## Work request
Please write out all of the records below exactly as they appear.

[Records contained in a dataset]

● ● ● ● ● ● ●

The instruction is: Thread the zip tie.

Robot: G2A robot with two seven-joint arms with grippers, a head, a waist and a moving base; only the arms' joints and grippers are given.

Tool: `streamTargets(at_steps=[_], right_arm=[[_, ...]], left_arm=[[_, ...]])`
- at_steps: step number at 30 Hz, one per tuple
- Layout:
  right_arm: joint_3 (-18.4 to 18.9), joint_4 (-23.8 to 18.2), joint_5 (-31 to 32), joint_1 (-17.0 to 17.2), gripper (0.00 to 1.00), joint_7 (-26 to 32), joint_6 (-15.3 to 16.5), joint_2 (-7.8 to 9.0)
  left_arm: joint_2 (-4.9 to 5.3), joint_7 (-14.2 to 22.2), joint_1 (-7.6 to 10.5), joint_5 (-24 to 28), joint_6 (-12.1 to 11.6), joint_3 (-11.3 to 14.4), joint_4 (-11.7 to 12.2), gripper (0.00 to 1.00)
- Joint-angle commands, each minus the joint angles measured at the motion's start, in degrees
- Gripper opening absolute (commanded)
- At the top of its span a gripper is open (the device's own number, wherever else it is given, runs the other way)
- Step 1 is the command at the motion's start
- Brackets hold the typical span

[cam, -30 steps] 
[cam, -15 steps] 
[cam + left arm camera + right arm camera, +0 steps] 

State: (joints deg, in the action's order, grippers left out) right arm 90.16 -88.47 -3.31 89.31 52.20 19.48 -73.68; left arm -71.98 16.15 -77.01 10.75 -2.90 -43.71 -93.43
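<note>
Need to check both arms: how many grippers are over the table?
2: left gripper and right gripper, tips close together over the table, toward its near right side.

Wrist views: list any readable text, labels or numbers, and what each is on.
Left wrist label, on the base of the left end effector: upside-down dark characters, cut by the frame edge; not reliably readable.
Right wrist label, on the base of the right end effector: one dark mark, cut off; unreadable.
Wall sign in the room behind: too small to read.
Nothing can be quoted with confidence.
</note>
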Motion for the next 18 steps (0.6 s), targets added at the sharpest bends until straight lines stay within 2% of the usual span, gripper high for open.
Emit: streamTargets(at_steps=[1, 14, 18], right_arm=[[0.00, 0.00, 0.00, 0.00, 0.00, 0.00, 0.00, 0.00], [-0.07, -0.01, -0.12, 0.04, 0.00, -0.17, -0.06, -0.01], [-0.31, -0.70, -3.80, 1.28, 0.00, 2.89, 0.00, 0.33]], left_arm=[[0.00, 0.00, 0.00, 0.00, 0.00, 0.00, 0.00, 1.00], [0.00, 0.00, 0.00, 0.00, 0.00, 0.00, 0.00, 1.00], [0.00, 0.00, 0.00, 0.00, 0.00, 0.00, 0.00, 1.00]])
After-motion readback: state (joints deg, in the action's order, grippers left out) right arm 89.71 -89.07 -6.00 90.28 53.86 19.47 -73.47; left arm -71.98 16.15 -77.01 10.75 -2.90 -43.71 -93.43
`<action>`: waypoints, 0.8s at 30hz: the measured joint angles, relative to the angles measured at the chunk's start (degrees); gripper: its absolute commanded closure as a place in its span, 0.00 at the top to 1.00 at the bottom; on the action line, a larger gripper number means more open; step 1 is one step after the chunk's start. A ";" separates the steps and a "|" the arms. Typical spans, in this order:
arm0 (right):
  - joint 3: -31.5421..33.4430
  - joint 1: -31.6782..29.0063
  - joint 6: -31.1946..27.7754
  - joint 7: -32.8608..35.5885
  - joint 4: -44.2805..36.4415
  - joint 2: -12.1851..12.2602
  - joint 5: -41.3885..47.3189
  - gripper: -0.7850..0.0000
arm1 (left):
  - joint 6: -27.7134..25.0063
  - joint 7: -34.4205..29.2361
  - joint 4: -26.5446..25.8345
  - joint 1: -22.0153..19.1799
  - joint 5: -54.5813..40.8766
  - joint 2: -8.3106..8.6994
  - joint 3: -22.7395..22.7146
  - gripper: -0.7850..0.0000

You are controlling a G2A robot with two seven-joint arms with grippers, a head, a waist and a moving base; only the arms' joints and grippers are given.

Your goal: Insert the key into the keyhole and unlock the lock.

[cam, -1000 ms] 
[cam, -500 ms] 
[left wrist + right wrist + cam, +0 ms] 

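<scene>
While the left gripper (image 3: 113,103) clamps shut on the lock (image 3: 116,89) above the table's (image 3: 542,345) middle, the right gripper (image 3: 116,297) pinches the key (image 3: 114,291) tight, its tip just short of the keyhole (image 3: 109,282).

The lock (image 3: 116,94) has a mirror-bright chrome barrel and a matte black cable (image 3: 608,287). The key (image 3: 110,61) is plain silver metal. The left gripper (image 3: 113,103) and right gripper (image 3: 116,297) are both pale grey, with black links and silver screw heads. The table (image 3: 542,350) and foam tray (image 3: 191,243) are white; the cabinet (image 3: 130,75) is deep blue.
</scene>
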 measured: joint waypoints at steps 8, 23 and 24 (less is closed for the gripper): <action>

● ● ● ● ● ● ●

## Completed task
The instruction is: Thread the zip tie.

Robot: G2A robot with two seven-joint arms with grippers, a head, a waist and a moving base; only the arms' joints and grippers are given.

Tool: `streamTargets(at_steps=[_], right_arm=[[_, ...]], left_arm=[[_, ...]])`
- at_steps: step number at 30 Hz, one per tuple
- Layout:
  right_arm: joint_3 (-18.4 to 18.9), joint_4 (-23.8 to 18.2), joint_5 (-31 to 32), joint_1 (-17.0 to 17.2), gripper (0.00 to 1.00), joint_7 (-26 to 32), joint_6 (-15.3 to 16.5), joint_2 (-7.8 to 9.0)
  left_arm: joint_2 (-4.9 to 5.3), joint_7 (-14.2 to 22.2), joint_1 (-7.6 to 10.5), joint_5 (-24 to 28), joint_6 (-12.1 to 11.6), joint_3 (-11.3 to 14.4), joint_4 (-11.7 to 12.2), gripper (0.00 to 1.00)
- Joint-angle commands, each minus the joint angles measured at the motion's start, in degrees
- Gripper opening absolute (commanded)
- At the top of its span a gripper is open (the device's own number, wherever else it is given, runs the other way)
- Step 1 is the command at the motion's start
- Brackets hold the typical span

[cam, -30 steps] 
[cam, -15 steps] 
[cam + left arm camera + right arm camera, +0 steps] 

State: (joints deg, in the action's order, grippers left out) right arm 90.16 -88.47 -3.31 89.31 52.20 19.48 -73.68; left arm -71.98 16.15 -77.01 10.75 -2.90 -43.71 -93.43
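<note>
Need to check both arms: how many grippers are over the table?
2: left gripper and right gripper, tips close together over the table, toward its near right side.

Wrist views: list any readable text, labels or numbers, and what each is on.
Left wrist label, on the base of the left end effector: upside-down dark characters, cut by the frame edge; not reliably readable.
Right wrist label, on the base of the right end effector: one dark mark, cut off; unreadable.
Wall sign in the room behind: too small to read.
Nothing can be quoted with confidence.
</note>
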Motion for the next 18 steps (0.6 s), targets added at the sharpest bends until straight lines stay within 2% of the usual span, gripper high for open.
Emit: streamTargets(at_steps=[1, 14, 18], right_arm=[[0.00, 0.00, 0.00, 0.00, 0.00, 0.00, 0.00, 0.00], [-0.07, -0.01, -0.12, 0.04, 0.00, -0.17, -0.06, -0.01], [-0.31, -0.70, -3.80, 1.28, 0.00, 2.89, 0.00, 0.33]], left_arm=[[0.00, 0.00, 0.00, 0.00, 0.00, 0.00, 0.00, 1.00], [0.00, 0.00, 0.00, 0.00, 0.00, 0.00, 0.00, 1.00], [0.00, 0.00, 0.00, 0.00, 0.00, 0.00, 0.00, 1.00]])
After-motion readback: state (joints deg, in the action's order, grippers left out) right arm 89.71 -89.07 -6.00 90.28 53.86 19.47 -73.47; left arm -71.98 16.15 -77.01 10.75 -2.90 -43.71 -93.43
`<action>`: waypoints, 0.8s at 30hz: the measured joint angles, relative to the angles measured at the chunk's start (degrees); gripper: its absolute commanded closure as a place in its span, 0.00 at the top to 1.00 at the bottom; on the action line, a larger gripper number means more open; step 1 is one step after the chunk's start. A ";" separates the steps and a "|" the arms. Typical spans, in this order:
arm0 (right):
  - joint 3: -31.5421..33.4430
  - joint 1: -31.6782..29.0063
  - joint 6: -31.1946..27.7754
  - joint 7: -32.8608..35.5885
  - joint 4: -44.2805..36.4415
  - joint 2: -12.1851..12.2602
  - joint 5: -41.3885..47.3189
  - gripper: -0.7850..0.0000
arm1 (left):
  - joint 6: -27.7134..25.0063
  - joint 7: -34.4205..29.2361
  - joint 4: -26.5446..25.8345
  - joint 1: -22.0153..19.1799
  - joint 5: -54.5813..40.8766
  - joint 2: -8.3106..8.6994
  - joint 3: -22.7395..22.7146
  - gripper: -0.7850..0.0000

You are controlling a G2A robot with two seven-joint arms with grippers, a head, a waist and a moving base; only the arms' joints and grippers are given.

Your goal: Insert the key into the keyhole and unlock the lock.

[cam, -1000 ms] 
[cam, -500 ms] 
[left wrist + right wrist + cam, +0 ms] 

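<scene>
While the left gripper (image 3: 113,103) clamps shut on the lock (image 3: 116,89) above the table's (image 3: 542,345) middle, the right gripper (image 3: 116,297) pinches the key (image 3: 114,291) tight, its tip just short of the keyhole (image 3: 109,282).

The lock (image 3: 116,94) has a mirror-bright chrome barrel and a matte black cable (image 3: 608,287). The key (image 3: 110,61) is plain silver metal. The left gripper (image 3: 113,103) and right gripper (image 3: 116,297) are both pale grey, with black links and silver screw heads. The table (image 3: 542,350) and foam tray (image 3: 191,243) are white; the cabinet (image 3: 130,75) is deep blue.
</scene>
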 measured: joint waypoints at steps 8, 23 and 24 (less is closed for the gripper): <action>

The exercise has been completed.